Thursday, September 17, 2015

The 2014 CNS Annual meeting should be called: ‘The Meeting for Memory and Also Some Other Things’

AKA: Nobody knows what “Oscillation People” are talking about



The way we talk about science is really important. If someone has a good idea, he or she has to be able to communicate it to other people. This is critically affected by the words that we choose to use. If you present at a neuroscience conference, you write an abstract that shows up with everybody else’s in the program. The goal of your abstract is to explain the gist of what you're working on and why it matters to someone who studies something different. Poster abstracts afford a great opportunity to see how science is communicated. This is especially important in neuroscience where people study the many different but highly interrelated features of brains. I presented some of my work at the Cognitive Neuroscience Society meeting a few months ago and when I got there I was handed a couple-hundred page program with information about all of the the talks and posters that would be there. I was curious how much information I could gather just from the words that were used in the abstracts so I started playing around with it.

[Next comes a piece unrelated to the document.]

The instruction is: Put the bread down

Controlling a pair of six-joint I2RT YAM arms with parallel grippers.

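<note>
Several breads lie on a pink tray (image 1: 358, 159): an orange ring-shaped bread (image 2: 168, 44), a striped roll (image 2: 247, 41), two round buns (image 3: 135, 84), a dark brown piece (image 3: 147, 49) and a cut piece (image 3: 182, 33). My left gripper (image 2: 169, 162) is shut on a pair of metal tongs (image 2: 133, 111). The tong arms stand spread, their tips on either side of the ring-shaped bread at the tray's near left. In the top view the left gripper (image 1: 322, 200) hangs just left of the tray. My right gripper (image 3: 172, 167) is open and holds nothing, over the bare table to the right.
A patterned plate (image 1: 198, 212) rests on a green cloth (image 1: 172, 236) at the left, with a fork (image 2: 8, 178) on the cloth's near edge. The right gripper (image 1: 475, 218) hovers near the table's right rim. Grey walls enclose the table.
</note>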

In this post I’m going to walk through my process of getting CNS poster abstract data from the internet, how I analyzed it, and what this kind of analysis can tell us. Along the way we will laugh. we will cry. And we will learn some data science.

Here’s what I did:


Scraping and cleaning the data.

This part is for nerds. Skip ahead to the pictures for the interesting stuff. First, I downloaded the program for the CNS 2015 annual meeting from here: http://www.cogneurosociety.org/wordpress2015/wp-content/uploads/2015/03/CNS_2015_Program.pdf

This is a PDF file. PDF files are assholes.

I used a python module, PDFMiner's, PDF2Txt.py function to pull all of the text from the pdf file and put it in a text file.
Then I loaded the text file into python and took a look. I wanted the text from the abstracts but there was tons of irrelevant information I didn’t want like glossaries, announcements, and advertisements in there as well. Furthermore, there were all sorts of line breaks and hyphens that randomly split some of the words that I did want. And for some reason that I can’t explain, every time there was a ‘fi’ or ‘fl’ in the text, PDF2Txt injected a space in the middle of the word. It was gross. I found where in the text the posters started and deleted everything outside that range. Then I used the titles of the poster sessions (A1 - G131) to index the beginning of an abstract and some characteristic whitespace to find the end. I looped through all of the posters and saved each poster to its own text file for safekeeping. I also had to remove some page numbers and the helpful “COGNITIVE NEUROSCIENCE SOCIETY” footer sporadically littered throughout the text. Those were dark times. Some good data was lost in the process. But I came out of the cleaning process with 902 of the 912 conferences abstracts mostly cleaned up.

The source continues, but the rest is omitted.